Stories for those who like 'em short
People are getting paid less and working more
By Kelly Davis
Rich vs. poor
Each year, the U.S. Census Bureau releases the American Community Survey, a mini census that gathers demographic and socio-economic information from roughly 3 million households nationwide. The point is to provide up-to-date information for policymakers in the years between the decennial censuses.
ACS results were released Tuesday morning. Nationally, according to the Economic Policy Institute, household income is up and poverty's down, but this comes with a caveat: People are getting paid less and working more hours to compensate, according to EPI.
The ACS survey also provides county-level data. San Diego's Center on Policy Initiatives analyzed that data Tuesday. Some of what the CPI analysis found:
• In San Diego County, 57 percent of workers make less than $50,000 a year.
• Ninety-one percent of employed San Diego County residents make less than $75,000 a year.
• Eight percent of households in the county earn below the federal poverty level ($10,294).
CPI spokesperson Susan Duerkson said it was a surprise that individual incomes were down (3.9 percent from 2005), even though household incomes, similar to the nationwide trend, were up. What's going on, Duerkson said, is that household-income stats are "pulled up by people at the top." Of the combined individual salaries in San Diego County, the wealthiest 20 percent of residents take home half the money while the poorest 20 percent take home just under 4 percent.
--Kelly Davis
Activist freed
Danae Kelley, the 23-year-old animal-rights activist who was jailed after an Aug. 18 protest in La Jolla, was released from custody last Wednesday after the District Attorney's Office chose not to file charges against her. Kelley was held on $50,000 bail for three days under a state law that makes it a felony to verbally threaten another person with injury or death.

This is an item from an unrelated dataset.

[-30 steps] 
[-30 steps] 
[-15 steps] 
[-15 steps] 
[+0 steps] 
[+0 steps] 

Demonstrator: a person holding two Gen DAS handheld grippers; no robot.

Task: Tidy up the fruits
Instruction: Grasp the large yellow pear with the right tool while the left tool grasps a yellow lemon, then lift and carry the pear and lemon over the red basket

Out of roughly 20 protestors, she was the only one arrested. A police spokesperson said Kelley was singled for making a threat, but Kelley, who friends describe as a vegan committed to non-violence, told her lawyer that the protestors had gotten into their cars and were leaving the neighborhood when they came upon a 12-car police barrier.

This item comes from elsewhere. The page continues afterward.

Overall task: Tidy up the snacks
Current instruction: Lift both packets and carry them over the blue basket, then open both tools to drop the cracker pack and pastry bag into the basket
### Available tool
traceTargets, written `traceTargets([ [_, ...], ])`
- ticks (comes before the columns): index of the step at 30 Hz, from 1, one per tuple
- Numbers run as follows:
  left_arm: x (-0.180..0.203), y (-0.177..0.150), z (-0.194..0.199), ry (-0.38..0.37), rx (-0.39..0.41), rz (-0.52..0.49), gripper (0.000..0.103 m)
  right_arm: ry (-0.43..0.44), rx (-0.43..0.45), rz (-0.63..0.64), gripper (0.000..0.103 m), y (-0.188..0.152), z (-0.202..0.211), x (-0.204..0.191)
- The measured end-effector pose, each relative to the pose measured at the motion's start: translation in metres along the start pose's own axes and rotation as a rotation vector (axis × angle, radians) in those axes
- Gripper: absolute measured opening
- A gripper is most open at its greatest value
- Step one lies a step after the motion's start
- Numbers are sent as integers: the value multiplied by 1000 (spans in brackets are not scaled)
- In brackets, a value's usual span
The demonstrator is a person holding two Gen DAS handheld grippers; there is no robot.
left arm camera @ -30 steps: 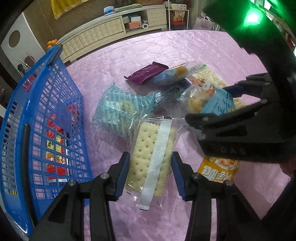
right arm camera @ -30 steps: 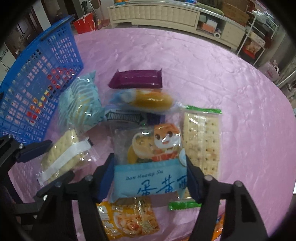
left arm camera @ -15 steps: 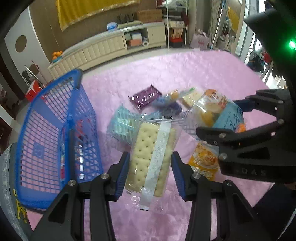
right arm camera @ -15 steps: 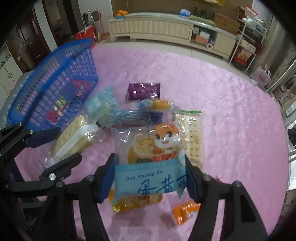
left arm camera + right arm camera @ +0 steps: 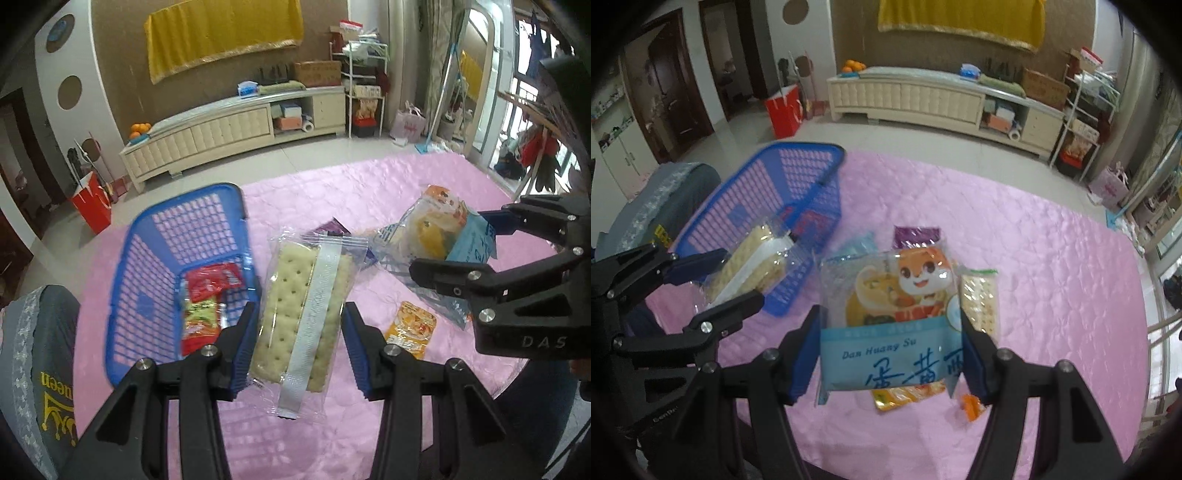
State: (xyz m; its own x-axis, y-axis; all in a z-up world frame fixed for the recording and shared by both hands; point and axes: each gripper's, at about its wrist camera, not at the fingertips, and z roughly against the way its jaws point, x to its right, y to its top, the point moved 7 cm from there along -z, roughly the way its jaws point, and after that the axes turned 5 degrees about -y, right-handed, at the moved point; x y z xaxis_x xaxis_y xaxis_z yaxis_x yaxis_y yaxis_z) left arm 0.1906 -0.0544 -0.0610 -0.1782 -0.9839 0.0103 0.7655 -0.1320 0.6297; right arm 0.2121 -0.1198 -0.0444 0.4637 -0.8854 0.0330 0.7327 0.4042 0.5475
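My left gripper [image 5: 301, 343] is shut on a clear cracker pack [image 5: 303, 306] with a white band, held high above the table beside the blue basket [image 5: 155, 280]. The basket holds red and green snack packs [image 5: 205, 299]. My right gripper [image 5: 890, 350] is shut on a blue egg-yolk pastry bag [image 5: 890, 325] with an orange cartoon fox, also held above the table. The right gripper and its bag show in the left wrist view [image 5: 443, 236]. The left gripper and its crackers show in the right wrist view [image 5: 753, 262], near the basket [image 5: 783, 206].
On the pink tablecloth [image 5: 1052, 277] lie a purple pack [image 5: 916, 234], a second cracker pack [image 5: 980, 299], a yellow pack [image 5: 410, 328], a small orange pack [image 5: 971, 406] and a light blue pack [image 5: 857, 243]. A grey chair back [image 5: 40, 350] stands left of the table.
Both grippers have risen well above the table with their packs held fast. The view now takes in the whole basket and the room behind.
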Motion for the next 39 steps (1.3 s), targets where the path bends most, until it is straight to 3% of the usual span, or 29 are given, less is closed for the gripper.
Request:
traceTargets([
  [8, -49, 7, 31, 8, 23, 31, 43, 54, 41, 36, 71, 33, 5, -38],
  [16, -105, 23, 38, 77, 20, 39, 43, 97, 49, 48, 71, 69, -12, -64],
  [29, -163, 30, -12, 81, -50, 112, 43, 117, 3, 137, 71, 105, -60, -100],
  [39, -189, 37, -57, 63, -119, 136, 43, 69, -48, 182, 72, 119, -103, -107],
])
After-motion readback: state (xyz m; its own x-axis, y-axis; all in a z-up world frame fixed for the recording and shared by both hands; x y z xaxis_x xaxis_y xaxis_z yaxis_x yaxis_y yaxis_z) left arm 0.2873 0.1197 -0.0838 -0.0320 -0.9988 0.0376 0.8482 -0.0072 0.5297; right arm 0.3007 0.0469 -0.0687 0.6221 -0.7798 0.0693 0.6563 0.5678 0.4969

Attorney Jerry Singleton said that if police can't prove they had good cause to arrest Kelley, he plans to file a civil-rights suit on her behalf. "It seems to be more that they were upset that Danae and others were doing protests at people's homes, so they arrested her to get them to stop."

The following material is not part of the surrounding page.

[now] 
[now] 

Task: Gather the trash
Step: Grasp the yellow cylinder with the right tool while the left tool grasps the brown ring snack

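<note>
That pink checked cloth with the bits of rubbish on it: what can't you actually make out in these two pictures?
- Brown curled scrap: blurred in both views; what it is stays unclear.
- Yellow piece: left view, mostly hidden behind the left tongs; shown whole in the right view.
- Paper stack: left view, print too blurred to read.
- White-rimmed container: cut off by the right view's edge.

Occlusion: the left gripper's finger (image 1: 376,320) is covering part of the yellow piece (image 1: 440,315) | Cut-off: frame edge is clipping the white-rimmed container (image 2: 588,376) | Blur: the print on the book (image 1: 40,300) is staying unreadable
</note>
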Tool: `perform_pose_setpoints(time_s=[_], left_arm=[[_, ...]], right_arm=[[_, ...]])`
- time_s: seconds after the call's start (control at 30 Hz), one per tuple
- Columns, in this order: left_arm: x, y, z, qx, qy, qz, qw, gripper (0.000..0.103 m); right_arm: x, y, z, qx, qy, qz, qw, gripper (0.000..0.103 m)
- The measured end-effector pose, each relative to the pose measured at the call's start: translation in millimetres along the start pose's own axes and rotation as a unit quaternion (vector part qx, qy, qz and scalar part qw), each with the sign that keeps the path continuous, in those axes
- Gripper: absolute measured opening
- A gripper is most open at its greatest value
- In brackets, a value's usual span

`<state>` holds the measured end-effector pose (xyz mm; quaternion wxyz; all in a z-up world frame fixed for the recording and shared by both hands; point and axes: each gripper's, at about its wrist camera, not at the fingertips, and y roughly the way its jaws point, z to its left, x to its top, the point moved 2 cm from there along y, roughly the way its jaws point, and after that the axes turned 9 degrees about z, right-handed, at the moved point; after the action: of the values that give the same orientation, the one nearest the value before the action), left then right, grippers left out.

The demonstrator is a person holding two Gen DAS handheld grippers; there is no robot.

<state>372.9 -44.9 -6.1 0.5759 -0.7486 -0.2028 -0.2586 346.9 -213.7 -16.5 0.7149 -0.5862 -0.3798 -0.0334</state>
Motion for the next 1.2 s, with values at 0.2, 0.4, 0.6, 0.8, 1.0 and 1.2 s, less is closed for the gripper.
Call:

Troy Pickard, a senior law clerk for Singleton, said the group's demonstration was aimed at Huntingdon Life Sciences, a British-based animal-testing lab that contracts with pharmaceutical, bio-chemical and food companies.
"Many activists view [HLS] as being one of the most heinous violators of animal rights," Pickard said. When CityBeat spoke to him, he wasn't sure who owned the home targeted by protesters or how that person was affiliated with HLS.
Two years ago, Kelley, along with animal-rights activists David Agranoff and Nicole Fink, spent several weeks in jail for refusing to testify to a criminal grand jury about who attended an August 2003 talk given by environmentalist Rod Coronado in Hillcrest. At the talk, in response to an audience question, Coronado picked up a jug of apple juice from a refreshment table and briefly mentioned how, during his more radical days, he'd turn similar containers into incendiary devices.
Coronado was later charged with violating federal law because, prosecutors argued, someone who saw his talk could then go out and make a similar device. A trial start-date is set for Sept. 10.